In my post about Fox, I mentioned that it is likely that this symbol is meant to represent Orkey, and I also stated that Orkey deserved his own post. He does, and as I’m becoming more interested in the concept of the adversary I thought I could explore him in that vein.
What is an adversary? Well, strictly defined (because words mean things) an adversary is “one’s opponent in a contest, conflict, or dispute”. It has a negative connotation, and many people think of the word in that manner, but anyone can be (and is) an adversary at one point or another. If I take an opposing position to my friend on an issue, or compete against them in a contest, I am an adversary. If I routinely disagree with someone, our relationship is adversarial.
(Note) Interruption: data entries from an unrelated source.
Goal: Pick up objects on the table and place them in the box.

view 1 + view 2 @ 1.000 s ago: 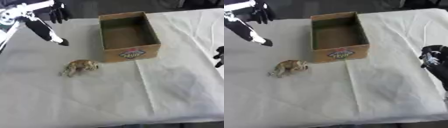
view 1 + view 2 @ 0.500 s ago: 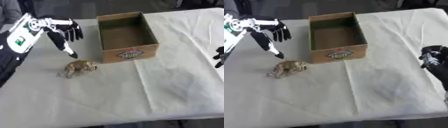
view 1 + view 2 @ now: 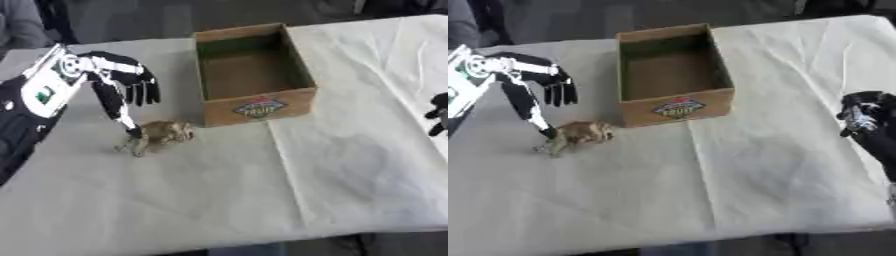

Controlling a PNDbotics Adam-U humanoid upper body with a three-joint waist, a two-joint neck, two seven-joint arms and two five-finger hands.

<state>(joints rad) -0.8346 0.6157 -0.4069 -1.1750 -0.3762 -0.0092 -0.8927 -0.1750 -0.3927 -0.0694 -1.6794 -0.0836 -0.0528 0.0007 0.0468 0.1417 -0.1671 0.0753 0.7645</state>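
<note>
Left robot hand spread, thumb seemingly at toy animal; right robot hand clearer right-eye.

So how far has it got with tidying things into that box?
Nothing looks done yet: the cardboard box appears empty. In hand: the left robot hand is open, one finger reaching down to the small brown toy animal beside the box. Left: grasping it and dropping it in. The right robot hand idles at the table's edge.
</note>
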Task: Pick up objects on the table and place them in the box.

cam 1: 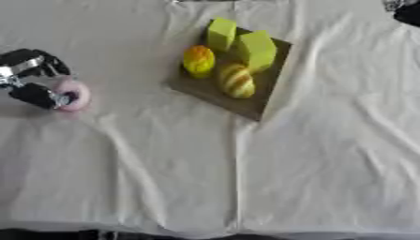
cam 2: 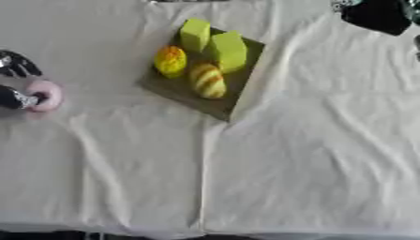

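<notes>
White wrinkled cloth is covering your desk (cam 1: 311,168). Your left hand (cam 1: 37,79) is curling round a pink ring-shaped object (cam 1: 72,95), seemingly pinching it, at the left edge. Your shallow brown box (cam 1: 271,96) is holding two green blocks (cam 1: 246,44), an orange fruit (cam 1: 198,61) and a striped yellow one (cam 1: 236,80).

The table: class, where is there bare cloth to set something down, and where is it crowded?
Bare cloth fills the table's whole near half, and the right side beside the box. Crowded: the box's four yellow-green items, and the left edge where the left hand meets the pink ring.
</notes>
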`<state>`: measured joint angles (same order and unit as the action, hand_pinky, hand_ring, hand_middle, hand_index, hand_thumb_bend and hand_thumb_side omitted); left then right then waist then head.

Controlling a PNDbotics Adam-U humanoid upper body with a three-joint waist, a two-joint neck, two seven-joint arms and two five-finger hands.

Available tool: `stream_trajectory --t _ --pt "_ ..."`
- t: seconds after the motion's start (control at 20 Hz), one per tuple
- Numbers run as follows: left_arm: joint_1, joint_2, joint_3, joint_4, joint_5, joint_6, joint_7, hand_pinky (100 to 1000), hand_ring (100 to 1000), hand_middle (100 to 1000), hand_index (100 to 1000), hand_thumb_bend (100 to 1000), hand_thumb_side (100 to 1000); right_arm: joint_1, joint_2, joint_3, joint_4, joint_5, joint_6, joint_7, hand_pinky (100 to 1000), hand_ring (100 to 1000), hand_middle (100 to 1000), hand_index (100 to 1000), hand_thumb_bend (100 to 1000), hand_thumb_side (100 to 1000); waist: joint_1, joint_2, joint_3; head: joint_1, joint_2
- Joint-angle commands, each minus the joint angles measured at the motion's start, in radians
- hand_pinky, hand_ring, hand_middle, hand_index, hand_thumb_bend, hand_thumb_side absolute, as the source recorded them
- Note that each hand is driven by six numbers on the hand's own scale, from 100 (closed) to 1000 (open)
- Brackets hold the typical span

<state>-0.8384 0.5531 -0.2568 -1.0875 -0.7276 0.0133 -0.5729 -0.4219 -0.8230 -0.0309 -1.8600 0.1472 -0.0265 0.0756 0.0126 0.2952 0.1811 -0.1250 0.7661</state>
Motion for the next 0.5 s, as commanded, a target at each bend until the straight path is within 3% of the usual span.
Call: stream_trajectory --t 0.05,0.2,0.5 --pt "-0.021 0.015 -0.002 -0.002 -0.02 -0.005 -0.031 799 758 713 719 303 187 -0.012 -0.02 -0.013 -0.006 0.0 -0.001 0.001 971 980 817 872 100 342 0.007 -0.159 0.0 0.003 0.004" --pt "-0.021 0.013 -0.005 -0.004 -0.02 -0.013 -0.05 788 740 677 652 250 102 -0.012 -0.019 -0.013 -0.006 -0.001 -0.001 0.002 971 980 817 872 100 346 0.006 -0.159 0.0 0.004 0.004" --pt "-0.027 0.022 0.003 -0.079 -0.008 -0.012 -0.045 779 722 645 567 240 106 -0.01 -0.018 -0.013 -0.004 -0.001 0.0 0.003 972 980 816 872 100 352 0.007 -0.161 -0.001 0.003 0.004"
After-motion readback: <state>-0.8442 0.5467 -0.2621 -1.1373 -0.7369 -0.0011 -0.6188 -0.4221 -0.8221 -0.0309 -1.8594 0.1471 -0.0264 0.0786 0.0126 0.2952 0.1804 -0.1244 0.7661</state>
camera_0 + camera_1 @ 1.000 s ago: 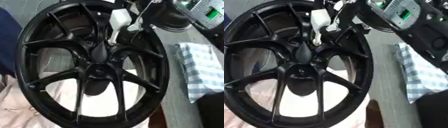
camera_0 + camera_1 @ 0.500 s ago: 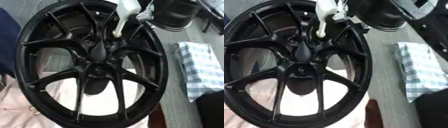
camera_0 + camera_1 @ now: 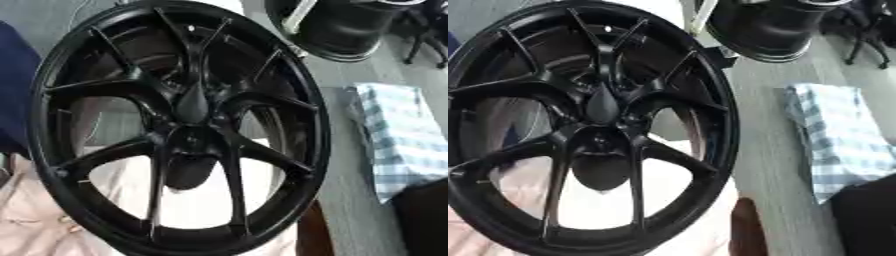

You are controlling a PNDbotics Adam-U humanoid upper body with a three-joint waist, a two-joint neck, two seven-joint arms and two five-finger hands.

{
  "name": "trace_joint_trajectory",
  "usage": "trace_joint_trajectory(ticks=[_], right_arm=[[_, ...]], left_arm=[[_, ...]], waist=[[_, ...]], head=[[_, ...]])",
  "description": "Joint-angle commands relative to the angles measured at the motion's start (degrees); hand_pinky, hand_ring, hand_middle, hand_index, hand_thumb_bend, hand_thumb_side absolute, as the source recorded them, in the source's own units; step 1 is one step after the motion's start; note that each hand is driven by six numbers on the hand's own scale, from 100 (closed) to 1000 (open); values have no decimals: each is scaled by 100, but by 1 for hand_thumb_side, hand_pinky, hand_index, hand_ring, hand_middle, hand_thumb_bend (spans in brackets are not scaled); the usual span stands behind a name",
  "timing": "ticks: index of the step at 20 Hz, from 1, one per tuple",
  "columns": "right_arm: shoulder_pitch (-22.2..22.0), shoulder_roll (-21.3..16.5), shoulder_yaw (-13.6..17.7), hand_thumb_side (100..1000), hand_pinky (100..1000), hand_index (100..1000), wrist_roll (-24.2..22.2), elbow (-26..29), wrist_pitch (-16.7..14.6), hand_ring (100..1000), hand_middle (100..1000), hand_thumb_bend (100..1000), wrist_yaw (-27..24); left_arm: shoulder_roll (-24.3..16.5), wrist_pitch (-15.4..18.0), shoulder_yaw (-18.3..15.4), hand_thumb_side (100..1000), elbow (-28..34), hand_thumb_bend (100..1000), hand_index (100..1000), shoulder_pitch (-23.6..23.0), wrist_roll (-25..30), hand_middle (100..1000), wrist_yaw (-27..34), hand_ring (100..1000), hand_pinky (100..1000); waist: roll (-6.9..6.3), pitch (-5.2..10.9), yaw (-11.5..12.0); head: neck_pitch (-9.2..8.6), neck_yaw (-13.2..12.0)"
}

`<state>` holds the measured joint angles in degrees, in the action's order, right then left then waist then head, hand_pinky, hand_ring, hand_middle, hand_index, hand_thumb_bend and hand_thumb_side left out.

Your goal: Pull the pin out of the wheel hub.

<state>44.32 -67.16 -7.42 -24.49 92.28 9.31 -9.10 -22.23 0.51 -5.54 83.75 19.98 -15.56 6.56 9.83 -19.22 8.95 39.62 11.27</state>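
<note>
**Checking on the pin pull: looks out of the hub, or close to it**

Filling most of both views is the black wheel hub (image 3: 179,135), standing on its rim against a pale pink cloth (image 3: 35,225) on the grey counter (image 3: 350,200). Its spokes and centre look bare; I see nothing white sticking out of them. So my read is that the pull itself is done, or very nearly, with only carrying the pin away and setting it down left.

Up top there's a big black rounded part (image 3: 767,27), which I take to be the robot's right arm. I can't make out a hand on it, so I can't tell whether the fingers are open, closed or holding anything. The left hand shows nowhere.

A blue checked cloth (image 3: 402,140) lies to the right, well apart from the wheel.

Smallest bit: a thin white stick (image 3: 298,16), probably the pin, sits up beside that black part, above the rim. The left eye view shows more of it; the right eye view crops it at the top edge.
</note>
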Motion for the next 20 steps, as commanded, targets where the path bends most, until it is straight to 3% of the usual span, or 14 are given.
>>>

However: I can, and do, have adversarial relationships that aren’t necessarily negative. Disagreement and opposition are opportunities for growth and change, and as I believe stagnancy should be avoided, I actively seek out such opportunities. This means I routinely run into people who take on the role of my adversary…but that doesn’t mean that I dislike those people or wish them to be destroyed (except sometimes). In fact, in a recent discussion on The Cauldron there were several people who took up an adversarial position to my own and I (mostly) think I benefited and learned from those exchanges.
(That thread is here, if anyone is interested experiencing its glory.)
In a religious sense, the idea of the adversary is often conflated with evil. In Christianity, for example, Satan is given the epithet of “The Adversary” and is painted to be the epitome of evil, and as not too few modern polytheists were actually brought up with this mindset, it spills over into other mythos as well. Both of my primary deities, Sekhmet and Set, take on the role of the adversary in the Kemetic mythos and there are a great number of people who are hesitant to approach them because of it. Neb.y Set is especially associated with evil by non-Kemetics and has been for millennia, as can be seen in his Greco-Egyptian association with Typhon. And yet, the inhabitants of Ancient Egypt knew that the adversarial role did not directly equate with evil and that Set as adversary was necessary to uphold ma’at.
In thinking about Orkey as a Set-type adversary, I think he can be associated with more than trickery and mortality – as Set is god of the Other, so can Orkey be associated with Other and Foreign things, things that go against the traditional grain and upset the applecart, as it were. To worship Orkey, then, is to acknowledge the parts of us that long not to follow the crowd, to be independent thinkers, and put our thoughts into practice. To worship Orkey, or any adversary, is to revere individuality and personal freedoms.